Monday, May 04, 2015


Jeremy D. Morley
In the case of Ferrari v. Romania, the European Court of Human Rights (Third Section), (Application no. 1714/10) has ruled (judgment dated 28 April 2015) that Romania violated Article 8 of the European Convention for the Protection of Human Rights and Fundamental Freedoms by failing to resolve a Hague Abduction Convention case expeditiously. Unfortunately, although it was apparent that the thrust of the problem was that the Court of Appeal misapplied the Hague Abduction Convention, the European Court focused on delays in the Romanian process more than on the Romanian appeal court’s obvious refusal to interpret the Convention correctly.
The case concerned a child who was habitually resident in Argentina. His parents agreed that he would spend a few months with is Romanian mother in Romania before returning home to Argentina. The mother refused to return the child and the father commenced his Hague case in Romania in 2007 (!).
The request for return of the child was examined by two ordinary courts which agreed, based on the evidence in the file, that the child was unlawfully retained in Romania and consequently ordered his return to his habitual residence in Argentina.
These decisions were nevertheless quashed in early 2009 by means of an extraordinary appeal lodged by the mother.
The Romanian Court of Appeal considered that the child’s arrival to Romania was not unlawful as both parents had consented to the trip. It also found that the child was already integrated in his new environment. It considered that it would not be in the child’s best interest to return to Argentina, because the applicant travelled often due to his job as a military pilot and consequently could not take proper care of the child.

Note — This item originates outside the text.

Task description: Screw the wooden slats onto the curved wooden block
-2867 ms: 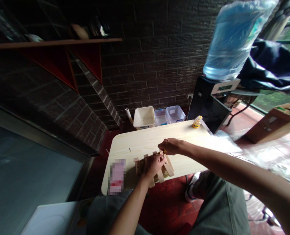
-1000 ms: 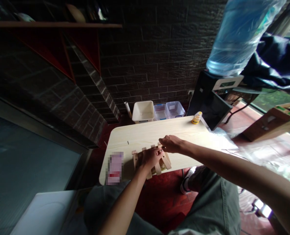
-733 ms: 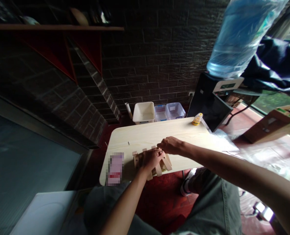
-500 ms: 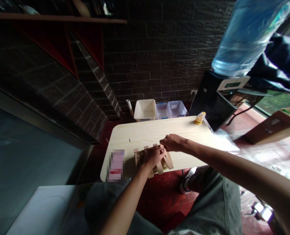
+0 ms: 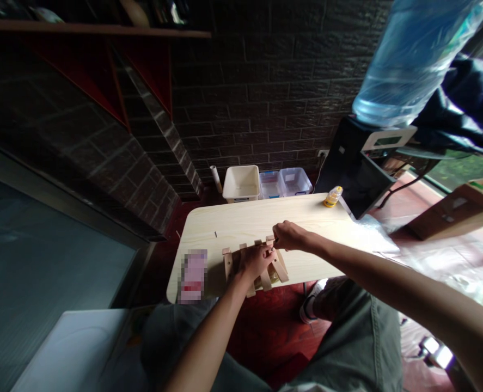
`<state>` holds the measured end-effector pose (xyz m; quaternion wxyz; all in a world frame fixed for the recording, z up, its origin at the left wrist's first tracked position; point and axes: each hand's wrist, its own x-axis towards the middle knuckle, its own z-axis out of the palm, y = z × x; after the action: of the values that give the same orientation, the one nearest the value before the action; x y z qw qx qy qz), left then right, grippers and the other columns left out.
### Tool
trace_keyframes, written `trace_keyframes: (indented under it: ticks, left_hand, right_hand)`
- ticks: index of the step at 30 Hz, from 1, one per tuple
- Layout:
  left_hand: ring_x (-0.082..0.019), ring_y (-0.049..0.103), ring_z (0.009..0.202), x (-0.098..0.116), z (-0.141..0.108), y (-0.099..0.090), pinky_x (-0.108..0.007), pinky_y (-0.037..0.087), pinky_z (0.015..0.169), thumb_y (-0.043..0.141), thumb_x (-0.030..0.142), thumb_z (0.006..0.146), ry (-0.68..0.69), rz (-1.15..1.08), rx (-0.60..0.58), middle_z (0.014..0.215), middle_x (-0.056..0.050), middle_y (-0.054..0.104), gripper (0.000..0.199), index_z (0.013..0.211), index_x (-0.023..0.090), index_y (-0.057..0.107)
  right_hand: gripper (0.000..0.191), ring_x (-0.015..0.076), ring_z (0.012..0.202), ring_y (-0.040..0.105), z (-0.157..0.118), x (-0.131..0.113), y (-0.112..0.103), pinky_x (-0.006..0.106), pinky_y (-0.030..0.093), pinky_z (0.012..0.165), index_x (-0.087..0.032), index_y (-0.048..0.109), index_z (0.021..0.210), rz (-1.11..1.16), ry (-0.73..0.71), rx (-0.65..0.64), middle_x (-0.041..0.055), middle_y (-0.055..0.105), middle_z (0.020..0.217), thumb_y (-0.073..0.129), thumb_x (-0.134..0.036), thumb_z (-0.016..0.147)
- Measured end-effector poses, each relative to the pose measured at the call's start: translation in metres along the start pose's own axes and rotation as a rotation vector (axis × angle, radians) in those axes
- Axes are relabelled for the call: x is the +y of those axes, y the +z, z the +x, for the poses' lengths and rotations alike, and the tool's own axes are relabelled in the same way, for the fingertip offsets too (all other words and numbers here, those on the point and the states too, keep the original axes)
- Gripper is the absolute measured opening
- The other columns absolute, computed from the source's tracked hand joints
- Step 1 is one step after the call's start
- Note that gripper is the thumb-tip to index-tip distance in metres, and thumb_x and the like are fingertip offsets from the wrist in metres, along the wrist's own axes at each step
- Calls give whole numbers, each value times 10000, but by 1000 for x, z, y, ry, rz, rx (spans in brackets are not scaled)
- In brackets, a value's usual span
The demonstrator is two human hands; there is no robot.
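A slatted wooden piece (image 5: 280,268) lies at the front edge of the pale table (image 5: 233,218), its light strips running front to back. My left hand (image 5: 256,260) rests on its middle, with the fingers bent and pressed together near a slat's hole; what they pinch is too small to make out. My right hand (image 5: 287,235) is closed just beyond the far right corner of the piece, its fingertips close to my left fingers. Whatever it grips is hidden. A small dark bar (image 5: 215,234) lies on the table to the left.
A blurred pink item (image 5: 194,275) lies at the table's left end. A yellow-capped clear bottle (image 5: 332,196) stands at the back right. Beyond the table are a cream bin (image 5: 242,183) and two clear bins (image 5: 295,181). A water dispenser (image 5: 347,163) stands to the right.
My right hand has shifted slightly to the right, showing more of the far slat end. My left hand and the wooden piece have barely moved.
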<state>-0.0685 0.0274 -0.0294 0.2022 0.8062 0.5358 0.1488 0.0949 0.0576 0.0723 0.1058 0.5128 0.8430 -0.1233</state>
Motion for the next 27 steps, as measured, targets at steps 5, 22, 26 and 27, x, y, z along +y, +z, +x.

The case in the European Court was commenced in December 2009. Because of extraordinary backlogs in that Court, the decision was not rendered until a few days ago -- more than five years later, and resulted in a mere fine against Romania.
The Court noted that such arguments normally pertain to the merits of a case and “reiterates that quashing a final and binding decision for the mere reason that there are different views as to the interpretation of the evidence adduced is not justified and infringes the applicant’s right to a fair hearing.”
In the present case, the county court had examined the allegations that the applicant was unfit to take care of the child and had dismissed them; in this context, the re‑examination of the same issue, albeit supported by other arguments (the applicant’s travels) did not seem compatible with the criteria set out by the European Court in its case-law.
Furthermore, in its final ruling after the quashing of the return orders, the Court of Appeal established that the child had not been wrongfully brought to Romania as both parents consented to the trip. It nevertheless failed to examine whether the retention beyond what was agreed upon initially, met the requirements of the Hague Convention.
Moreover it appeared that the main reason that founded the new final decision was that the father was unable to take care of the child due to his repeated travels.
The European Court stated (weakly) that it was not convinced that the Romanian Court of Appeal’s arguments “are relevant to the scope of the Hague Convention proceedings and, even less so that they are sufficient for reversing the return order.”
The Court “reiterates that the domestic courts are better fit to examine the circumstances of the case before them … It therefore can accept that the passage of time brought about a change in the child’s situation which triggered the application of Article 12 of the Hague Convention. It remains nevertheless to be ascertained whether this change was caused or permitted by the authorities, in particular, by the overall length of the proceedings and the authorities’ attitude towards enforcement. It reiterates that effective respect for family life requires that the future relations between parents and children are not determined by the mere effluxion of time.”
In particular, the Court noted that it took the domestic courts thirteen months to decide on the matter. It stated that it had previously considered similar periods to be excessively long, in particular given the requirement of expedition which lies at the core of the Hague Convention procedure (see, in particular Monory, cited above, § 82 – 12 months; Karrer, cited above, § 54 – 11 months; but also, conversely, Strömblad, cited above, § 93 – less than one year).
The Court “reiterates that the domestic authorities are under an obligation to process return applications expeditiously, including on appeal.”
Furthermore, the Court noted that, although the return order issued by the lower court in Romania in July 2008 was final and therefore immediately enforceable, the authorities did not commence enforcement proceeding until December 2008, and that there was no information in the case as to what actions the bailiff took, except for engaging the mother in discussions and recording her refusal to comply with the return order.
This situation “raises at least questions as to whether the procedural framework in place allowed the applicant to pursue his rights effectively.”
The foregoing considerations “are sufficient to enable the Court to conclude that in not giving sufficient reasons for the non-return order, in allowing for the procedure to last for thirteen months and in protracting the enforcement proceedings, the authorities failed to facilitate the expeditious and efficient conduct of the return proceedings. In sum, the applicant did not receive effective protection of his right to respect for his family life. There has accordingly been a violation of Article 8 of the Convention.”